Valor Econômico
28/07/2020

Projeto dava possibilidade de prorrogar por mais 30 anos os contratos em vigor

O novo marco regulatório do saneamento tem a ambição de chegar à universalização da oferta de serviços de água e esgoto dentro de 13 anos. Mas a tarefa não será fácil, como mostram os números mais recentes do IBGE. A Pesquisa Nacional de Saneamento Básico (PNSB), divulgada na semana passada, mostra que, em quase 30 anos, a expansão desses serviços ficou bem aquém do ritmo necessário para se atingir a meta do marco regulatório no tempo fixado, mesmo que se concretize o fluxo de investimento privado. Além disso, a entrada em vigor do novo marco agora esbarra na discussão dos vetos feitos pelo presidente Jair Bolsonaro ao projeto aprovado pelo Congresso, há um mês.

A Pesquisa Nacional de Saneamento Básico mostrou que, em 2017, 99,6% dos municípios tinham abastecimento de água por rede, o equivalente a 5.548 municípios. Eram atendidos pela rede de água 59,8 milhões de domicílios, servindo quase 180 milhões de pessoas. No entanto 9,6 milhões de domicílios ainda não tinham por rede água, prejudicando cerca de 30 milhões de pessoas.

Em relação à coleta de esgoto, o quadro é bastante negativo. Dos 5.570 municípios existentes, não possuíam coleta de esgoto 2,2 mil em 2017, ou 39% do total. E dos 3,2 mil municípios com esgotamento sanitário por rede coletora, 49,5%, ou 1.588, descartavam os dejetos sem tratamento. O número de domicílios com rede de esgoto, 35,3 milhões, metade do total existente no país, é apenas ligeiramente superior ao de 34,1 milhões sem ligação com a rede.

A principal meta do novo marco legal do saneamento é garantir que até 2033 99% dos domicílios tenham água potável e 90% estejam conectados à rede coletora de esgoto. Se a meta para a água não deverá ser difícil manter, a do esgoto parece bastante ousada. Chegar a 90% de cobertura de coleta de esgoto significará quase dobrar o número de domicílios atendidos para 62,5 milhões – um crescimento de 77% em 13 anos. Nem de longe é isso que vem constatando a PNSB. Iniciada em 1989, ela registrou nos 28 anos até 2017 crescimento de 60,6% na cobertura da rede de esgoto, com média de 1,7% ao ano. O marco legal espera uma expansão ainda maior, na metade do tempo.
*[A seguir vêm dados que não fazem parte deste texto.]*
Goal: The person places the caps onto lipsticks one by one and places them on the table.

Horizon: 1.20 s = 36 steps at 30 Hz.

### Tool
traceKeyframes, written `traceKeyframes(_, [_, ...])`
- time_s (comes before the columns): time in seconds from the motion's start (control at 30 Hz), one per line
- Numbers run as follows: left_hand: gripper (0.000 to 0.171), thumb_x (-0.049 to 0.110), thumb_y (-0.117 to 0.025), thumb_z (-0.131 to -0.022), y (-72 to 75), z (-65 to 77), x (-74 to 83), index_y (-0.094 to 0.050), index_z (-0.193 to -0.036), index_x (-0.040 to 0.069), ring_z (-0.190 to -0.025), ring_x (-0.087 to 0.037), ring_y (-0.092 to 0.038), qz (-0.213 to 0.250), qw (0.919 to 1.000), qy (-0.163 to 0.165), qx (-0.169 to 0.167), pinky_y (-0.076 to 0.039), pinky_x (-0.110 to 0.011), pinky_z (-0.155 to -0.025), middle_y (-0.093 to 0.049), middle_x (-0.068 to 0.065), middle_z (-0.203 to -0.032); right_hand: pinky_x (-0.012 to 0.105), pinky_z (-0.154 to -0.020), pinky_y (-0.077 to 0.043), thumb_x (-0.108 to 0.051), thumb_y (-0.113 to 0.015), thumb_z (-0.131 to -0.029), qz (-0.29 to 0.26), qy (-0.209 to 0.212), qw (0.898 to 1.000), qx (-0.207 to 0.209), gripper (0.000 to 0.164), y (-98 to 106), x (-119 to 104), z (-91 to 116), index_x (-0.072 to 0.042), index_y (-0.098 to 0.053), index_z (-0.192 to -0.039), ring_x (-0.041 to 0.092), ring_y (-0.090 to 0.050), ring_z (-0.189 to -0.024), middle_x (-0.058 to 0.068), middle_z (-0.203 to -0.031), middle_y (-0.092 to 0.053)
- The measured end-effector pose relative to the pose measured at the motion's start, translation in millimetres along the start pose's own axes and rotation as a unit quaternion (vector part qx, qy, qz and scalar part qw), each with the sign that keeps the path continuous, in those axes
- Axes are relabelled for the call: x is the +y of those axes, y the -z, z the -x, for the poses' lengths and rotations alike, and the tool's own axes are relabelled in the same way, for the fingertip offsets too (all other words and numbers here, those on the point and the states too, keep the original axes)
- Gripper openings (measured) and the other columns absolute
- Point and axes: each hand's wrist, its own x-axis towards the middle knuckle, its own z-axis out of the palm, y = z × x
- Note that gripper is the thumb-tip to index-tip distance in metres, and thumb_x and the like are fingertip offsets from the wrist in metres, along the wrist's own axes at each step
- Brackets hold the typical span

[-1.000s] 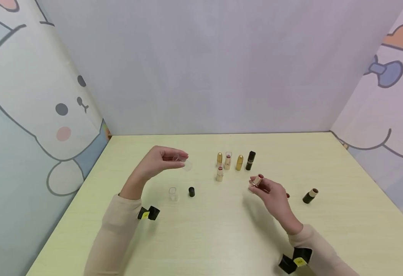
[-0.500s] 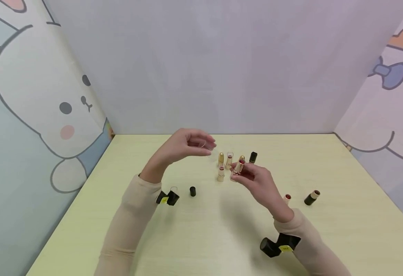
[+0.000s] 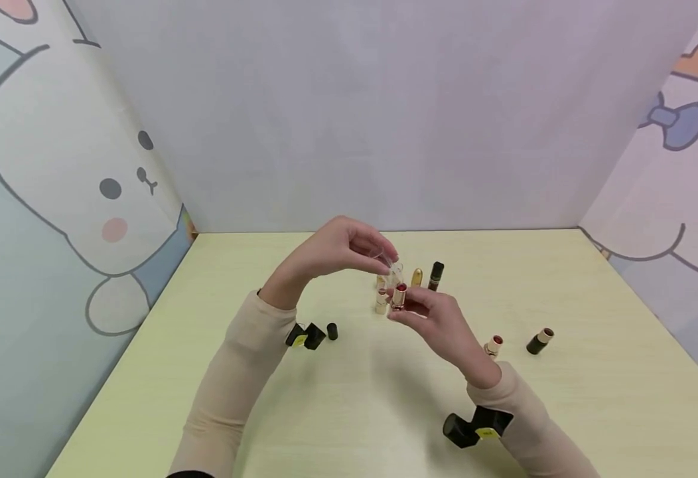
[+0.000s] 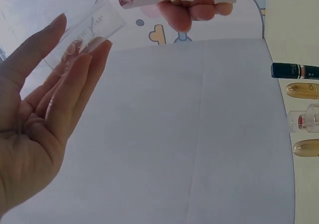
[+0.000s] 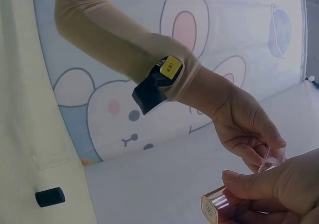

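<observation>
My left hand (image 3: 351, 249) pinches a clear lipstick cap (image 4: 92, 32) between thumb and fingers. In the head view the cap tilts down toward an uncapped lipstick (image 3: 399, 299), whose red tip faces up. My right hand (image 3: 435, 318) grips that lipstick by its shiny rose-gold tube, above the table. The right wrist view shows the tube's round base (image 5: 210, 210) beyond the thumb. In the left wrist view the cap's mouth is close to the lipstick's tip end, with a small gap between.
Behind the hands stand a gold lipstick (image 3: 417, 277), a black lipstick (image 3: 436, 275) and a clear-capped lipstick (image 3: 381, 302). To the right are an uncapped rose-gold lipstick (image 3: 494, 345) and an uncapped black-and-gold one (image 3: 540, 340). A black cap (image 3: 332, 331) lies near the left wrist.
Both hands have come together: the left moved right with the clear cap, the right moved left with the lipstick. The rose-gold lipstick by the right wrist has come into view.
</observation>
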Motion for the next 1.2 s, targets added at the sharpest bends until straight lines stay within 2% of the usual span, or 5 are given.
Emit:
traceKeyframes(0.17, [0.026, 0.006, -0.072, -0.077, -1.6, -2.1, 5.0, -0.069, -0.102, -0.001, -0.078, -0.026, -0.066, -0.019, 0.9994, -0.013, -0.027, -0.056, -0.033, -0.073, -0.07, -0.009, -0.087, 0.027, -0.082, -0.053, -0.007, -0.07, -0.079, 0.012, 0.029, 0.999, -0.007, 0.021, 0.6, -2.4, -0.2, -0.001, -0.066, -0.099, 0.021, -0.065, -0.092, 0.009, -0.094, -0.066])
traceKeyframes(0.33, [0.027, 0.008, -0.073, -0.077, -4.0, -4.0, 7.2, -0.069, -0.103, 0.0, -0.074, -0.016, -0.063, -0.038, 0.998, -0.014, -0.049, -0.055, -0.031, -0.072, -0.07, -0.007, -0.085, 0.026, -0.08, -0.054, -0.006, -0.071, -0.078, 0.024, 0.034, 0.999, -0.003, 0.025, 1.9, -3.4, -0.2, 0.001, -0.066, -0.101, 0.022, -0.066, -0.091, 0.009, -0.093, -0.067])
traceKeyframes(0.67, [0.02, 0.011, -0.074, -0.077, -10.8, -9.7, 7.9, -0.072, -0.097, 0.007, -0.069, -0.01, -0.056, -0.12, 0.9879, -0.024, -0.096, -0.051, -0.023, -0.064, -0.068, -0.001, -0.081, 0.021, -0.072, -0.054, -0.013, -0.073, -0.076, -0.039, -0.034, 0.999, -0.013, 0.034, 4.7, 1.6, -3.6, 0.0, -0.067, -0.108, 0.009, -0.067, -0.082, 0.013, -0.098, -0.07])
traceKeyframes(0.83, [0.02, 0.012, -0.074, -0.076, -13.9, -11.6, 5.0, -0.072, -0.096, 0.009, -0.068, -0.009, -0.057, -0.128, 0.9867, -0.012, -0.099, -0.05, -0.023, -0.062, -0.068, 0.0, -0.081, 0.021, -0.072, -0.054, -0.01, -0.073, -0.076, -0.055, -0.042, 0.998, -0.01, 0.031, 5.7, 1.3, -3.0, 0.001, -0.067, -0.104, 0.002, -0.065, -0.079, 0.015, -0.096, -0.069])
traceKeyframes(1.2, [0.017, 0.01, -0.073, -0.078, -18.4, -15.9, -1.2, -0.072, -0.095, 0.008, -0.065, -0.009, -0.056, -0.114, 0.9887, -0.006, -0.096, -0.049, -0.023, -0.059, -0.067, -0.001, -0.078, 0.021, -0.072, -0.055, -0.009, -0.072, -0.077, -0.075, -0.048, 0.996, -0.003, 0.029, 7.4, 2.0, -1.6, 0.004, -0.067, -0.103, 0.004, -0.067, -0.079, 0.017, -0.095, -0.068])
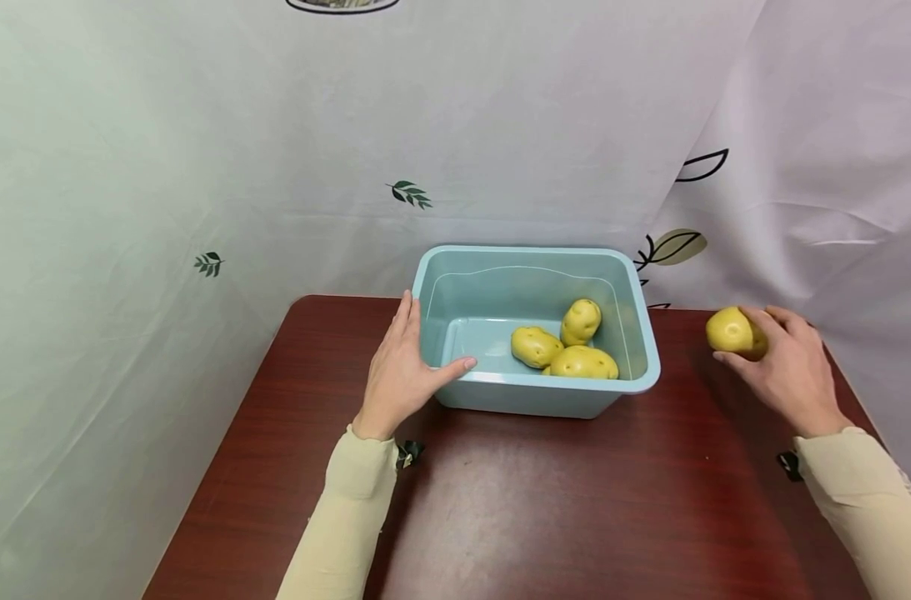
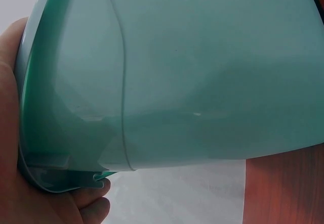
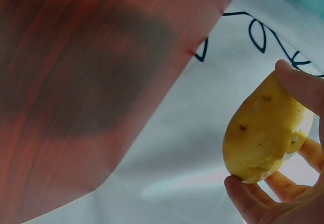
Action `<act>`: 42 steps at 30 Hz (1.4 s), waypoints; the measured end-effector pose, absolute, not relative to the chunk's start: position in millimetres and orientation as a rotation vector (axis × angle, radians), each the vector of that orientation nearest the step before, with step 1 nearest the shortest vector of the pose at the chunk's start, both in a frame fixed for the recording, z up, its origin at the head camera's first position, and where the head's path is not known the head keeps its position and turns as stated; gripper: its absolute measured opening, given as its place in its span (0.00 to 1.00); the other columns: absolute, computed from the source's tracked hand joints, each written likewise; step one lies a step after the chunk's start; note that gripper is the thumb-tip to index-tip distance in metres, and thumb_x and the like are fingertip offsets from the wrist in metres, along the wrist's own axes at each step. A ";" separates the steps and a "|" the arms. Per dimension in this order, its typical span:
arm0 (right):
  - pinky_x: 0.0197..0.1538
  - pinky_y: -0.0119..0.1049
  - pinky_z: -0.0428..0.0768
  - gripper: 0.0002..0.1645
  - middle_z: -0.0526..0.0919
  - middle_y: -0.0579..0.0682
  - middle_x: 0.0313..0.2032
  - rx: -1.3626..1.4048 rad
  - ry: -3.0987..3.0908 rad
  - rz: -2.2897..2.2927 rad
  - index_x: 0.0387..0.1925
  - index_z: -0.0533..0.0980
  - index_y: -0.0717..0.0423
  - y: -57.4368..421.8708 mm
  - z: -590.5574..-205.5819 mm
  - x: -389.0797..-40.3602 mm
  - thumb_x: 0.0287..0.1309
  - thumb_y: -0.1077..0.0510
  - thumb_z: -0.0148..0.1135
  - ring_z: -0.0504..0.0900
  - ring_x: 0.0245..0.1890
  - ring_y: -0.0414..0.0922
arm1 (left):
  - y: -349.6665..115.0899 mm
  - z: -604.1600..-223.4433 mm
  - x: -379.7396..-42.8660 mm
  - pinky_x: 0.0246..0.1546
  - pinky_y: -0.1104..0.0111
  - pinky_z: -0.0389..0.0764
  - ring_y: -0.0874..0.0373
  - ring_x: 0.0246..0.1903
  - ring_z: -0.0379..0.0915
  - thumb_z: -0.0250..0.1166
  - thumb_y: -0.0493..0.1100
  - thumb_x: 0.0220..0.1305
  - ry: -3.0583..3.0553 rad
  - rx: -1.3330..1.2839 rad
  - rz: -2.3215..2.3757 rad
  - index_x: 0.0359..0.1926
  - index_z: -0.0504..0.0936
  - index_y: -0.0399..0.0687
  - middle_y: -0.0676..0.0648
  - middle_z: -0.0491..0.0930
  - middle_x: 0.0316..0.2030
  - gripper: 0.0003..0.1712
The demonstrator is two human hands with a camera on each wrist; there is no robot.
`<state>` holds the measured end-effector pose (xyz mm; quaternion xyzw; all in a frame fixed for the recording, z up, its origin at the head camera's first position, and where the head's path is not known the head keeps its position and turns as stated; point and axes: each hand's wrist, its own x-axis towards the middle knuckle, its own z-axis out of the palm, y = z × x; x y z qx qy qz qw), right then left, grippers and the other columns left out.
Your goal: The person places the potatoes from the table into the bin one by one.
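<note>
My right hand (image 1: 793, 367) grips a yellow potato (image 1: 730, 331) above the table's right side, beyond the bin. In the right wrist view, the fingertips and thumb pinch this potato (image 3: 266, 130) at its two ends, and its skin shows small dark eyes. The left hand (image 1: 402, 375) rests against the front left corner of a light blue plastic bin (image 1: 545, 403). Its fingers lie straight along the left side and its thumb reaches over the front rim. Inside the bin lie several potatoes (image 1: 536, 346), toward the right. The left wrist view shows mostly the bin's outer wall (image 2: 202, 82).
The bin stands on a dark red wooden table (image 1: 545, 500), near its back edge. Pale cloth (image 1: 290, 150) printed with leaves hangs behind and beside the table. Dark objects (image 1: 408, 454) sit at the wrists, by the cream sleeves.
</note>
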<state>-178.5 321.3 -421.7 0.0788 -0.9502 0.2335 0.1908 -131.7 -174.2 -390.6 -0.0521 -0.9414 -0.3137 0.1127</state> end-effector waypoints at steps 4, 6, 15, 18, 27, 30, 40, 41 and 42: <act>0.55 0.69 0.60 0.45 0.67 0.76 0.59 0.245 -2.637 0.655 0.63 0.72 0.63 314.5 -417.3 -179.5 0.39 0.63 0.81 0.64 0.55 0.77 | -174.5 -391.4 -132.0 0.71 0.49 0.58 0.53 0.78 0.40 0.62 0.82 0.49 -2.758 -0.156 -0.917 0.78 0.51 0.38 0.49 0.39 0.80 0.72; 0.56 0.68 0.60 0.45 0.68 0.76 0.59 0.267 -2.616 0.652 0.62 0.73 0.63 311.6 -415.7 -180.3 0.37 0.63 0.81 0.64 0.55 0.77 | -174.5 -391.4 -131.9 0.72 0.50 0.57 0.54 0.78 0.39 0.62 0.83 0.49 -2.757 -0.155 -0.920 0.78 0.50 0.39 0.50 0.39 0.80 0.72; 0.57 0.67 0.62 0.46 0.70 0.75 0.58 0.323 -2.560 0.644 0.61 0.74 0.62 301.1 -406.6 -182.4 0.34 0.64 0.82 0.66 0.56 0.74 | -173.8 -390.6 -132.1 0.72 0.50 0.57 0.54 0.78 0.39 0.61 0.84 0.49 -2.757 -0.154 -0.923 0.79 0.50 0.39 0.51 0.38 0.80 0.72; 0.56 0.67 0.62 0.47 0.71 0.74 0.58 0.333 -2.543 0.643 0.61 0.75 0.62 297.9 -403.6 -182.1 0.33 0.64 0.83 0.67 0.56 0.73 | -173.8 -390.7 -132.3 0.72 0.50 0.57 0.54 0.78 0.39 0.61 0.84 0.48 -2.756 -0.154 -0.924 0.79 0.50 0.39 0.51 0.38 0.80 0.72; 0.55 0.67 0.63 0.46 0.70 0.73 0.60 0.310 -2.543 0.666 0.62 0.75 0.60 286.5 -394.8 -177.5 0.35 0.63 0.83 0.66 0.55 0.75 | -173.3 -391.3 -131.9 0.72 0.50 0.56 0.54 0.78 0.40 0.61 0.84 0.48 -2.758 -0.147 -0.928 0.78 0.51 0.39 0.52 0.38 0.80 0.72; 0.53 0.67 0.63 0.46 0.70 0.72 0.61 0.303 -2.541 0.672 0.62 0.75 0.60 283.2 -392.9 -176.1 0.36 0.64 0.83 0.66 0.55 0.76 | -173.0 -391.6 -132.1 0.72 0.50 0.56 0.53 0.78 0.40 0.61 0.84 0.49 -2.757 -0.147 -0.928 0.78 0.51 0.38 0.52 0.39 0.80 0.72; 0.54 0.68 0.63 0.47 0.70 0.71 0.61 0.325 -2.491 0.672 0.62 0.75 0.59 272.9 -384.9 -174.2 0.35 0.64 0.83 0.66 0.57 0.75 | -172.6 -391.0 -131.8 0.72 0.49 0.57 0.54 0.78 0.41 0.61 0.83 0.49 -2.750 -0.146 -0.931 0.78 0.52 0.39 0.50 0.40 0.80 0.71; 0.55 0.67 0.63 0.47 0.71 0.71 0.61 0.330 -2.485 0.673 0.62 0.75 0.59 271.7 -383.7 -174.2 0.34 0.64 0.83 0.66 0.57 0.75 | -172.8 -391.0 -131.7 0.72 0.49 0.57 0.53 0.78 0.41 0.61 0.83 0.49 -2.750 -0.146 -0.932 0.78 0.51 0.39 0.50 0.40 0.80 0.71; 0.55 0.67 0.63 0.47 0.71 0.71 0.61 0.335 -2.479 0.674 0.62 0.76 0.59 270.5 -382.6 -174.1 0.34 0.63 0.83 0.66 0.57 0.74 | -172.8 -391.0 -131.6 0.71 0.49 0.57 0.53 0.78 0.41 0.61 0.83 0.49 -2.749 -0.145 -0.932 0.78 0.51 0.39 0.50 0.40 0.80 0.71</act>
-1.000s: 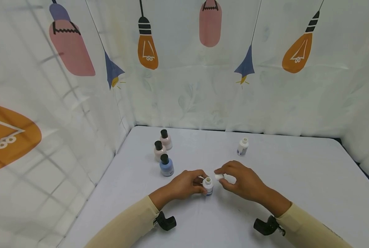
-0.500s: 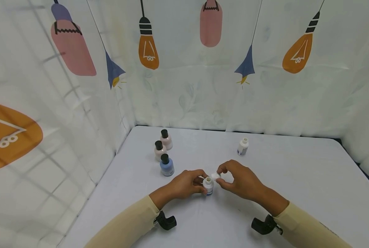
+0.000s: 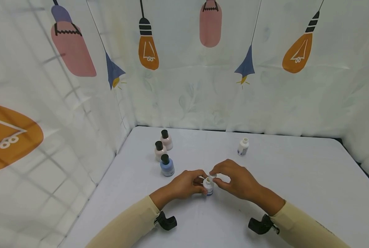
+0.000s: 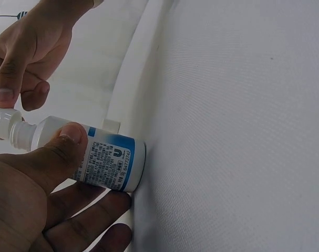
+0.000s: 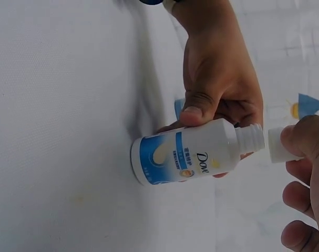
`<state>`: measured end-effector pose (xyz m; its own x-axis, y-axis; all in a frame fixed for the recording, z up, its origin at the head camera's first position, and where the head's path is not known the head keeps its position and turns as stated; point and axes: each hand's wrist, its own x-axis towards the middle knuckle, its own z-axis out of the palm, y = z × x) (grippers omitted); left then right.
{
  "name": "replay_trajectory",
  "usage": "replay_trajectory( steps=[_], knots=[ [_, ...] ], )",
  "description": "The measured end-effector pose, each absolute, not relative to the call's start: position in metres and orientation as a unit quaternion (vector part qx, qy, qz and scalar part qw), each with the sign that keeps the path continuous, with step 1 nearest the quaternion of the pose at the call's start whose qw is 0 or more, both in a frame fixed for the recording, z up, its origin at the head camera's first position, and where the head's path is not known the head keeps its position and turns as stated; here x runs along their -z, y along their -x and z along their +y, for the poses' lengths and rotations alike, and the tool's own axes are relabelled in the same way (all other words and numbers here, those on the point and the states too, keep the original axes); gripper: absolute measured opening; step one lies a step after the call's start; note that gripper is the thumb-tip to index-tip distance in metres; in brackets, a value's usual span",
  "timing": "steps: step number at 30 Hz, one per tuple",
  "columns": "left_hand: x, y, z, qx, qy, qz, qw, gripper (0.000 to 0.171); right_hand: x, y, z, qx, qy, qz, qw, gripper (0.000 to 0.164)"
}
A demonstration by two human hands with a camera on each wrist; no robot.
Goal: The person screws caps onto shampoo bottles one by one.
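Observation:
My left hand (image 3: 186, 185) grips a small white Dove bottle (image 5: 185, 152) round its body; the bottle stands upright on the white table. Its threaded neck (image 4: 23, 135) is uncapped. Between thumb and fingertips, my right hand (image 3: 238, 181) pinches a white screw cap (image 5: 281, 145). In the right wrist view a narrow gap shows between cap and neck. The left wrist view has the cap (image 4: 4, 122) right at the mouth, slightly tilted; whether it touches the rim I cannot tell.
At the table's left stand a blue bottle (image 3: 167, 167) and two pale pink bottles (image 3: 160, 153), all black-capped. A second white bottle (image 3: 243, 147), uncapped, stands toward the back right. A printed curtain (image 3: 184, 93) hangs behind the table (image 3: 296, 179).
My right hand has brought the cap leftward, from beside the bottle to just above its mouth, turning it on the way. The left hand and its bottle have stayed in place.

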<state>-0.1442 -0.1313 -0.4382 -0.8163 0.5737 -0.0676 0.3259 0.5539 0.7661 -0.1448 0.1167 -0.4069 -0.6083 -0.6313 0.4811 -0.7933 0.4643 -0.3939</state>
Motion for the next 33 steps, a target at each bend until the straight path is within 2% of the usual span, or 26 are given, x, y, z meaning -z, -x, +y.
replay_trajectory(
  steps=[15,28,33],
  knots=[
    [0.4369,0.1449,-0.1303,-0.403,-0.259,0.864,0.158,0.033,0.4086,0.1455,0.1115,-0.297,-0.469,-0.820,0.143,0.033],
    [0.4394,0.1468,-0.1312,-0.416,-0.249,0.859,0.163,0.031,0.4103,0.1442,0.1076,-0.296,-0.421,-0.850,0.112,0.025],
    [0.4402,0.1479,-0.1314,-0.412,-0.246,0.862,0.165,0.032,0.4119,0.1458,0.1085,-0.290,-0.441,-0.841,0.121,0.026]
  ],
)
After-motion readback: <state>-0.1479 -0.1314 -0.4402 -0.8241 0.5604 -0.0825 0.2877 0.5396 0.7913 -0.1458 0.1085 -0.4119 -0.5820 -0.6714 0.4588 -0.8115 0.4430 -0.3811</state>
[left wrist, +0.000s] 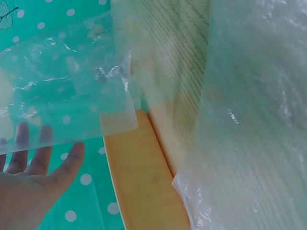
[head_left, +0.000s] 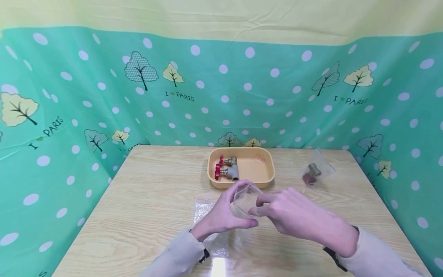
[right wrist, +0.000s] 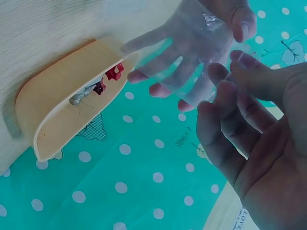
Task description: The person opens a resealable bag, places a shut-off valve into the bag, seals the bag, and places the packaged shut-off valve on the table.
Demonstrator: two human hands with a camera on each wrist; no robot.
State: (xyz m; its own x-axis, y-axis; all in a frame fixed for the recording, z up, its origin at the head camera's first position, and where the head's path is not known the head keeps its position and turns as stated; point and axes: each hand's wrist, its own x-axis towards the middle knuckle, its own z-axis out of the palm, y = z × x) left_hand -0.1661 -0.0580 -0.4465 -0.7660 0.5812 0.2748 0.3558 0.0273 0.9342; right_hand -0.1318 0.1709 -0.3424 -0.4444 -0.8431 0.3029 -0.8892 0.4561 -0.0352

A aposta é que as novas regras estimulem o investimento privado, dada a absoluta escassez de recursos públicos. O novo marco legal abre espaço para a atuação do setor privado uma vez que acaba com os contratos atualmente estabelecidos entre municípios e estatais e passa a exigir a licitação do serviço. O Congresso prevê que a universalização do saneamento desencadeará de R$ 500 bilhões a R$ 700 bilhões em investimentos. Sempre otimista, o ministro da Economia, Paulo Guedes, prevê até R$ 800 bilhões, sem falar na abertura de 700 mil postos de trabalho.

Não só a universalização do saneamento parece difícil de atingir no prazo pretendido. Pequenos municípios sem volume suficiente para atrair empresas privadas poderão se organizar em blocos para contratar os serviços de forma coletiva, mesmo não sendo vizinhos. Mas não parece garantido que o mecanismo vai funcionar. Além disso, 58,6% dos municípios não têm plano de saneamento, pré-condição para a elaboração das licitações, conforme apontaram João Paulo Capobianco e Guilherme Checco, do Instituto Democracia e Sustentabilidade (IDS) no Valor (30/6).

Outro ponto sensível da nova regra é a responsabilidade atribuída à Agência Nacional de Águas (ANA) de estabelecer diretrizes regulatórias nacionais na área. Hoje praticamente cada localidade tem suas regras para o assunto. Caberá agora ao órgão federal estabelecer metas de qualidade e universalização, bem como regras tarifárias que garantam o equilíbrio financeiro dos contratos. Sua estrutura precisará ser fortalecida.

Mas são os onze vetos aplicados pelo presidente Jair Bolsonaro ao sancionar o novo marco regulatório os principais obstáculos à implementação do projeto, quando o combinado eram apenas três. Causou especial reação o veto ao artigo que permitia aos Estados e municípios, até março de 2022, prorrogar por mais 30 anos contratos atualmente em vigor. O presidente está certo. Ele disse em live que, se não deram bons resultados até agora, as estatais de saneamento não deveriam sobreviver.

Os parlamentares articulam derrubar os vetos, mas o Congresso não sabe quando vai deliberar a respeito do assunto. Os vetos precisam ser derrubados nas duas Casas, por maioria absoluta (257 dos 513 deputados e 41 dos 81 senadores), para ser promulgado à revelia do Executivo.